DeepSeek.cpp: CPU-Only Inference for DeepSeek LLMs
What is the project about?
DeepSeek.cpp is a C++ implementation for running inference on DeepSeek large language models (LLMs). It's designed for CPU-only environments, focusing on efficiency and minimal dependencies. It's derived from the "Yet Another Language Model" (yalm) project.
What problem does it solve?
- Provides a way to run DeepSeek LLMs on devices without GPUs or with limited GPU resources.
- Offers a lightweight and dependency-minimal alternative to larger inference frameworks (like llama.cpp and vllm), making it suitable for low-end hardware.
- Eliminates the need for a Python runtime, simplifying deployment in some environments.
What are the features of the project?
- CPU-only inference: Runs entirely on the CPU.
- DeepSeek model support: Specifically tailored for the DeepSeek family of LLMs (V2-Lite, V2, V2.5, V3, R1), with varying levels of support for different precisions (FP32, BF16, FP16, F8E5M2).
- Quantization: Supports F8E5M2 quantization with blockwise quantization (128x128 blocks) for reduced memory usage and improved performance. MoE gates and layer norms remain in full precision for better accuracy. INT4 and 1.58-bit quantization are planned.
- Multiple modes: Supports "completion" (text generation), "passkey" (a specific test mode), and "perplexity" (evaluating the model's confidence) modes.
- Hugging Face weights conversion: Includes a Python script (
convert.py
) to convert Hugging Face safetensor weights and configuration files into a.dseek
format used by the C++ code. - Sliding window context: Supports a sliding window context length.
- CLI interface: Provides a command-line interface (
./build/main
) for easy interaction. - Temperature control: Allows adjusting the temperature parameter for controlling the randomness of text generation.
What are the technologies used in the project?
- C++20: The core inference engine is written in C++.
- Python: Used for the weight conversion script (
convert.py
) and requiresrequirements.txt
- Hugging Face Transformers: The project interacts with models and weights in the Hugging Face format.
- Safetensors: Uses the safetensors format for model weights.
- Git LFS: Used for downloading large model files.
What are the benefits of the project?
- Accessibility: Enables running DeepSeek models on a wider range of hardware.

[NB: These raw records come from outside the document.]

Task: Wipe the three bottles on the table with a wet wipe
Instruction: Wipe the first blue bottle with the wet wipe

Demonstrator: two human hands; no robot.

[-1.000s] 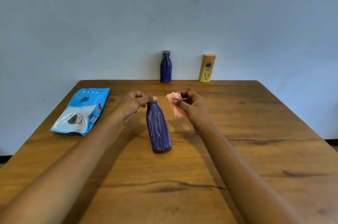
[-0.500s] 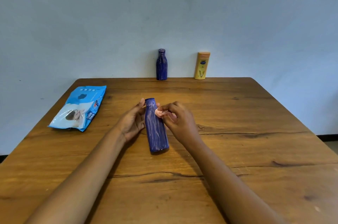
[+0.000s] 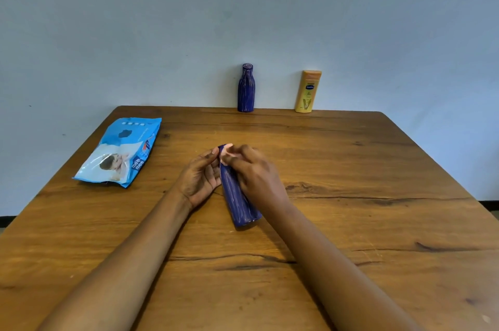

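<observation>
**A:** In the head view, which step was the person on?

**B:** The first bottle, by the look of it. The near blue bottle (image 3: 240, 195) was about the middle of the table (image 3: 351, 168). The left hand (image 3: 201, 178) grasped its upper part, fingers curled round the neck. The right hand (image 3: 253, 171) pinched the pink wet wipe (image 3: 226, 153) against the neck and cap.

**A:** Was it upright?

**B:** Hard to tell. Its base pointed toward the near edge, its top away.

**A:** And the others?

**B:** The far blue bottle (image 3: 245, 89) and the yellow bottle (image 3: 307, 91) stood at the far edge, well apart from both hands, probably not yet wiped. The wipes packet (image 3: 121, 152) lay near the left edge.

**A:** What did the next move call for?

**B:** Likely drawing the wipe down the body toward the base, while the left hand steadied and turned the bottle so every side was covered.
</observation>
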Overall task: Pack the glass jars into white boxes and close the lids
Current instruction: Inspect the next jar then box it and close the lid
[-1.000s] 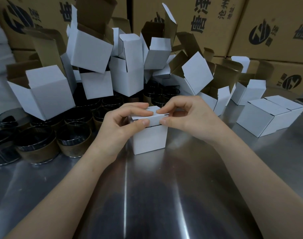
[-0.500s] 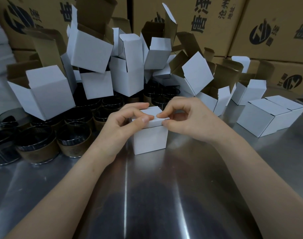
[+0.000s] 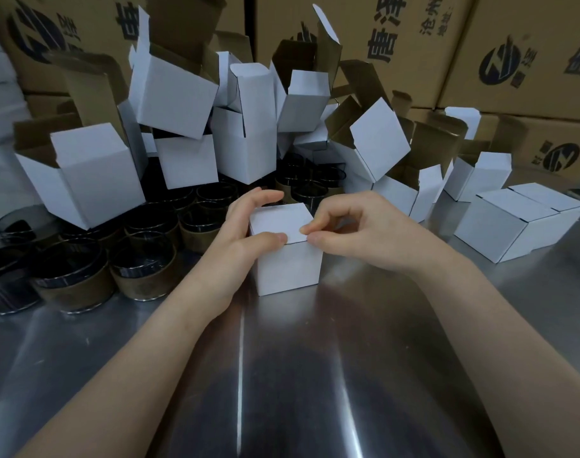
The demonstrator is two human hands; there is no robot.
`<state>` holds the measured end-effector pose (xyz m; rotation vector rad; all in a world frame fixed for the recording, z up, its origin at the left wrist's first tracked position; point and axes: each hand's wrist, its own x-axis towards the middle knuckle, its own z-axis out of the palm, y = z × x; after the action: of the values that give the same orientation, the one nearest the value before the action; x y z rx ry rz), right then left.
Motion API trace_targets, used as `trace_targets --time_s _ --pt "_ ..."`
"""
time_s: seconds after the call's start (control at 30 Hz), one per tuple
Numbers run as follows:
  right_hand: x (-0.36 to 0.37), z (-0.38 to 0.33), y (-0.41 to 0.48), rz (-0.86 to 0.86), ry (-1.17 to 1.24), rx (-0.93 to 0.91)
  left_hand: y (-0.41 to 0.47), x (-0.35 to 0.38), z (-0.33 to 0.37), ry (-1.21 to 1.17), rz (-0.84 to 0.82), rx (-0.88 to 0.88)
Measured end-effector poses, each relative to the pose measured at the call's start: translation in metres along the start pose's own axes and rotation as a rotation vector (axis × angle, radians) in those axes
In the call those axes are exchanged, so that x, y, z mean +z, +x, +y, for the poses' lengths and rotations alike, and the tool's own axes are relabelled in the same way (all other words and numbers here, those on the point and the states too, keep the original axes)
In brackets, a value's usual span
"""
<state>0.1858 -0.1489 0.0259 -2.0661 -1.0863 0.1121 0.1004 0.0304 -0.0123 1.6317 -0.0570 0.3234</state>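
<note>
Left grip point(image 3: 239, 239), right grip point(image 3: 358, 233): bare hands, nails short and plain where visible. Left forearm point(image 3: 143, 358) and right forearm point(image 3: 480, 342) bare from wrist to lower frame edge. Slender build, both sides alike.

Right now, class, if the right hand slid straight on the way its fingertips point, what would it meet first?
Probably the left hand, at its thumb: the right hand pinches the lid edge of the small white cardboard box, fingertips pointing left towards that thumb, close by.
</note>
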Motion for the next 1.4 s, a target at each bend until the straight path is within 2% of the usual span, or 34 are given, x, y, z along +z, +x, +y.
trace_targets --time_s 0.2,0.4,0.5,0.6,0.73,0.93,1.17,1.4 --pt "0.005 -0.004 -0.001 0.090 -0.136 -0.057 0.003 0.002 -0.003 -0.029 0.010 -0.002" --pt "0.020 -0.010 -0.002 0.047 -0.276 -0.088 0.003 -0.002 -0.010 -0.056 -0.006 0.031" --pt "0.014 -0.015 -0.004 0.044 -0.323 -0.053 0.001 0.000 -0.011 -0.066 -0.040 -0.009" --pt "0.002 -0.018 -0.008 0.022 -0.441 0.037 -0.001 0.004 -0.009 -0.051 -0.042 -0.053" --pt "-0.023 -0.015 -0.019 -0.013 -0.590 0.235 0.000 0.003 -0.009 0.106 0.034 -0.023" --pt "-0.069 0.014 -0.040 0.114 -0.774 0.527 0.000 0.004 -0.012 0.220 0.037 0.035" --pt "-0.113 0.059 -0.056 0.209 -0.814 0.687 -0.001 0.004 -0.013 0.250 0.030 0.032" --pt "-0.129 0.082 -0.060 0.282 -0.710 0.803 -0.002 0.004 -0.011 0.267 0.021 0.013"
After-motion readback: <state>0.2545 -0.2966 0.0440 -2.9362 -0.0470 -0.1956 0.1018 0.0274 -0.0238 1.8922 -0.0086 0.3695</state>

- Efficiency: Optimized for CPU usage, potentially offering better performance on CPU-bound systems.
- Simplicity: Small codebase (<2k LOC excluding external libraries) and minimal dependencies make it easier to understand, modify, and deploy.

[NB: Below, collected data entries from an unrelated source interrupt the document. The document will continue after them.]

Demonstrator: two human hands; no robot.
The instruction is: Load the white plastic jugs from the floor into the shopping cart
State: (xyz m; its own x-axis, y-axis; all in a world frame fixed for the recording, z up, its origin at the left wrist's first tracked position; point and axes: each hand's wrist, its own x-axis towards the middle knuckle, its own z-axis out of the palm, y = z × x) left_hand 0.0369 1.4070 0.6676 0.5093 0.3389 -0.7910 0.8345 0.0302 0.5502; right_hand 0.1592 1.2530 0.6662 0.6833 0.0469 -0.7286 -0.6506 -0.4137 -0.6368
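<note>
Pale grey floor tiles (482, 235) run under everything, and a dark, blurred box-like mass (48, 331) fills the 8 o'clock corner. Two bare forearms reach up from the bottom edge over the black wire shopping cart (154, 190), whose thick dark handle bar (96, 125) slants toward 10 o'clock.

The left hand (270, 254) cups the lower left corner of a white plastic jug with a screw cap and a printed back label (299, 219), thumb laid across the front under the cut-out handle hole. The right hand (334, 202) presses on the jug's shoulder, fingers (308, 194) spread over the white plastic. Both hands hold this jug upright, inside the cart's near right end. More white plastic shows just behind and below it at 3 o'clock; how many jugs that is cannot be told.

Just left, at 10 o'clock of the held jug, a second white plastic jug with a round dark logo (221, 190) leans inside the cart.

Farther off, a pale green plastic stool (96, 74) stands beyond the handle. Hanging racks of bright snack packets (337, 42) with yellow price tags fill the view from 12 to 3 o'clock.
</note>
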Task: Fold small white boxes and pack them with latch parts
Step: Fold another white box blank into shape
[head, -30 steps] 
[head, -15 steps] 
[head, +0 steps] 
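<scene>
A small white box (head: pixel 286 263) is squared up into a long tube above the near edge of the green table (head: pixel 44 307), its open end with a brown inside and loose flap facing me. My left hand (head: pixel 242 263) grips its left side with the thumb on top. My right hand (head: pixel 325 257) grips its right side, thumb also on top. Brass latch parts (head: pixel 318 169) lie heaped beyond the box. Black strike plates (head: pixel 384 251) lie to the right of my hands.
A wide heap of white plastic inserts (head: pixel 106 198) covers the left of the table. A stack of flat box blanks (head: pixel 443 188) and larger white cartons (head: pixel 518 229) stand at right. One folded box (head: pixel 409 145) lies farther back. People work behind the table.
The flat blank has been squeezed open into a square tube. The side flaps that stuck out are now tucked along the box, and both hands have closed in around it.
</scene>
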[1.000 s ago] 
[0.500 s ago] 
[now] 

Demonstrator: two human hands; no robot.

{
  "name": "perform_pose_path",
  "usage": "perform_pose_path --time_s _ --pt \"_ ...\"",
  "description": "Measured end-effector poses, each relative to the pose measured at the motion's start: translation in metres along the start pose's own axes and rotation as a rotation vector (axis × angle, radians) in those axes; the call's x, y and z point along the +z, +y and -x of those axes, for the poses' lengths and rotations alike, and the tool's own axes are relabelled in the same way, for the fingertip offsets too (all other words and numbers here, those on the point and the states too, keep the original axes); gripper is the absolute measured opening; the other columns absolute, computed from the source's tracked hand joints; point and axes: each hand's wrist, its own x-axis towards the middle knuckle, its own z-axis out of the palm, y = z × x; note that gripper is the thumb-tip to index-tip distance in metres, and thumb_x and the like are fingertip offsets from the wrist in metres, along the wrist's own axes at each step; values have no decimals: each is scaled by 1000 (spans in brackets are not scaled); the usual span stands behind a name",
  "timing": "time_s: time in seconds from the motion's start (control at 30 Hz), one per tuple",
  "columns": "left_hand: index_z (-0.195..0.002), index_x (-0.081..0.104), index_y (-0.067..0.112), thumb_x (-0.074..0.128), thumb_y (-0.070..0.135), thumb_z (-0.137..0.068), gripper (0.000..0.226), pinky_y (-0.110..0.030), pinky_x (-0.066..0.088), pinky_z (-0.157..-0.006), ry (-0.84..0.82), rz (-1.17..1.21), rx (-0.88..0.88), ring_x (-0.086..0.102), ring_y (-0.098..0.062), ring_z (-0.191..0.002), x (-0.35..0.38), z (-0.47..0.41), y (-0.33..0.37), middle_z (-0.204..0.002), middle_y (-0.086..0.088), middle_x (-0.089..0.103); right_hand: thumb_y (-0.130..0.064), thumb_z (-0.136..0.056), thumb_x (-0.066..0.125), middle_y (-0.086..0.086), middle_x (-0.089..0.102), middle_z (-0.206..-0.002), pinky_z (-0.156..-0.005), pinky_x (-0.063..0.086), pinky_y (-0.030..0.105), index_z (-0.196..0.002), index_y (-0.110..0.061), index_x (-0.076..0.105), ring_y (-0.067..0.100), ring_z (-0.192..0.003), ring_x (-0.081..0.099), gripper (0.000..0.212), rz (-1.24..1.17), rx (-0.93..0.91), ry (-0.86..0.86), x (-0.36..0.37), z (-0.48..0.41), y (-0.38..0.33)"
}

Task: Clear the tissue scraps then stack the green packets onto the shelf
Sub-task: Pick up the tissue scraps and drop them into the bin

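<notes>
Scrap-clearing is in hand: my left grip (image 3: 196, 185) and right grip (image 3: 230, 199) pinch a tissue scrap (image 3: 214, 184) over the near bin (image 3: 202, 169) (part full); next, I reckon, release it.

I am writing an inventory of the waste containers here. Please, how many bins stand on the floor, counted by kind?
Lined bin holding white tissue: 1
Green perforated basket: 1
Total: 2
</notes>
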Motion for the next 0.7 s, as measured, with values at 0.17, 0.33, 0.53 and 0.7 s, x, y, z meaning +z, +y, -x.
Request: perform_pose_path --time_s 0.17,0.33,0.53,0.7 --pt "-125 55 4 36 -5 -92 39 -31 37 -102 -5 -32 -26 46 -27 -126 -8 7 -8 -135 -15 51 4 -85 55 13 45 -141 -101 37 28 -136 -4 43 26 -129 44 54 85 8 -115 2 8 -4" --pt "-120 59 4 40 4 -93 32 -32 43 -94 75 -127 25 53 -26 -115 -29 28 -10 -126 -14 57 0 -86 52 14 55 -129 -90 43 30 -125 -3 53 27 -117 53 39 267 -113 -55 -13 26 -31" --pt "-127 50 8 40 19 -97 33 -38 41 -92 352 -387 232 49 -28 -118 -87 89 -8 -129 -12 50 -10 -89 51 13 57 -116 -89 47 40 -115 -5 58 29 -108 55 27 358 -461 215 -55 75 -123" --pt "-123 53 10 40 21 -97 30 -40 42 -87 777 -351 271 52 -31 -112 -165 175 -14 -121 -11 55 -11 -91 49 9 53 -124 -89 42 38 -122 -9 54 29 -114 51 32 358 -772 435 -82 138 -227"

- No Python runtime: Reduces dependencies and simplifies deployment in environments where Python is not readily available.
What are the use cases of the project?
- Low-resource environments: Running LLMs on devices with limited compute power, such as older computers, embedded systems, or cloud instances without GPUs.
- Research and experimentation: Provides a simple platform for experimenting with DeepSeek models and potentially modifying the inference process.
- Educational purposes: The small codebase makes it a good learning resource for understanding LLM inference.
- Offline applications: Suitable for applications where internet connectivity is limited or unavailable.
- Testing and development: Can be used for testing and development of applications that will eventually use DeepSeek models.
Important Notes (Limitations):
- Decoding only: Currently only supports decoding (generating one token at a time). Prefill (processing a batch of prompt tokens) is not implemented.
- Naive multi-latent attention: Uses the basic implementation of multi-latent attention, not the optimized version.
- Large memory requirements for V3: DeepSeek V3 requires significant memory (around 650GB for F8E5M2), which may necessitate swap space on many systems, leading to performance degradation.
- Repetition issues: The models can sometimes get stuck in repetitive loops, especially at lower temperatures. A temperature around 1.0 is recommended.
- Incomplete feature implementation: Some newer architectural features of DeepSeek V3 are not yet implemented.
- WIP Status: Many features are marked as "WIP" (Work In Progress), indicating ongoing development.